Tri-generation cascade of s-CO₂ Brayton-Rankine-absorption chiller cycles for WHRS in zero-emission marine systems

2.1 Integrated Hybrid Cycle Configuration Description

Figure 2 provides the structural illustration for the hierarchy energy-management strategy adopted in this study. The overall system integrates an s-CO₂ Brayton topping cycle, a steam Rankine bottoming cycle (SRC) and an absorption refrigeration system (ABS) arranged in a three-tier temperature cascade. The figure clarifies the energy flow direction and the hierarchical heat-grade matching from the high-temperature exhaust gas stream to the medium and low-temperature streams. To ensure transparent and reproducible thermodynamic molding, Figure 3 demonstrates the integrated cascade configuration, specifying the interconnections and thermodynamic interfaces for heat-transfer duties, pressure losses as well as energy balances.

Figure 2:

The s-CO2 Brayton-SRC-ABS energy hierarchy

Figure 3:

The integrated waste-heat cascade and ABS cooling system

The heat and mass balance principles serve as the foundation for the invention, which is logically energy hierarchy management:

• - Tier I: Working in the highest-grade heat (800-1000K), from the SOFC-GT or nuclear reactors exhaust drives the Brayton loop. The working fluid s-CO₂ streams continuously within a closed circle, maximizing energy and exergy efficiency as well as eliminating the thermal energy extraction to the surrounding environment.
• - Tier II: Operating in the medium-grade heat from 500K to 600K, the steam Rankine turbine converts the upper exhaust gas after Brayton turbine to govern the middle cycle.
• - Tier III: Working under the lowest-grade heat from 370K to 400K, in which the middle cycle exhaust gas has been transferred to the ABS, supplying cold energy for onboard demands and chilling storage purposes.

The heating and cooling integration commences a new era of thermodynamic principle applications in marine engineering due to a considerable improvement of overall energy and exergy efficiency.

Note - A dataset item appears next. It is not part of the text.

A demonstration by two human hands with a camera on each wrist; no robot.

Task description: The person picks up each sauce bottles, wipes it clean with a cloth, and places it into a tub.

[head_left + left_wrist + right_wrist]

2.2 Thermodynamic Modeling

The proposed design has been divided into three main tiers with the combination of Braton cycle recovering the waste heat from the 700^oC thermal waste source, while the second layer presenting the possibility to utilize the waste heat from 150-250^oC and the bottoming cycle recovering the low-grade heat from 80-100^oC. By integrating three different thermal cycles together, the waste heat source can be efficiently utilized. The integrated system was modelled as a unified thermodynamic framework combining a closed CO₂ Brayton cycle, dual recuperators, a HRSG-Rankine loop, and an absorption chiller. Each subsystem was defined using energy balance and NTU - ε correlations. Parametric tables allowed the adjustment of variables such as T₃, PR, NTU_HTR, and HRSG pinch. In this study, the system is formulated as an analytical thermodynamic model based on coupled mass/energy and exergy balances, together with UA-NTU heat-exchanger relations. The resulting state-point equations are solved in MATLAB using an iterative convergence routine, which also enables automated parametric sweeps of key design and operating variables. The modeling framework develops analytical energy and exergy balancing equations with real-fluid thermodynamics evaluation and process-level validation using Aspen HYSYS V12.1 software. The mathematical calculations support the consistent modeling of s-CO₂ Brayton, SRC, and LiBr-H₂O absorption cooling within thermodynamic simulation conditions.

Figure 4:

Three-tier sCO2-RC-ABS cascade T-s diagram

To build up the computational consistency, steady-state operational and one-dimensional flow conditions are assumed for the subsystems. First, the pressure drop ratio has been calculated at 3% within pipeline system and heat exchangers while the kinetic and potential energy differences are ignored. The unified analysis of power and cooling generation is governing and enabling by an energy and exergy balancing as well as the UA-NTU heat-transfer modeling. The working fluid CO₂ thermodynamic characteristics are calculated under Helmholtz energy equation close to the critical point at 304.13K and 7.38 MPa. Component efficiencies are based on typical marine-scale turbomachinery with turbine energy efficiency is 0.9, compressor efficiency is 0.85 and compact heat exchanger efficiency is 0.9. For any component i such as turbine, compressor, heat exchanger, or pump, the steady-state energy balance is written under the first law of thermodynamics:

Where $$ {\dot{W}}_i$$ is the shaft work (kW), $$ \dot{m}$$ is the mass flow rate (kg/h), h is the specific enthalpy (kJ.kg^-1). The compressor and turbine are investigated under the isentropic efficiencies:

In which, the subscript s denotes the isentropic state. The compressor and turbine work outputs are calculated by Equation (3):

Regarding the CO₂ stream, the amount of total heat transferred to the HRSG is measured:

While the steam-side balance is:

High-temperature exhaust gases from the SOFC-GT subsystem are supplied to the s-CO₂ Brayton cycle, which then sends recovered heat to the steam Rankine loop via the HRSG. The Rankine condenser rejects residual thermal energy to power the ABS chiller, creating a chilled stream at 260K suitable for storing LNG or ammonia.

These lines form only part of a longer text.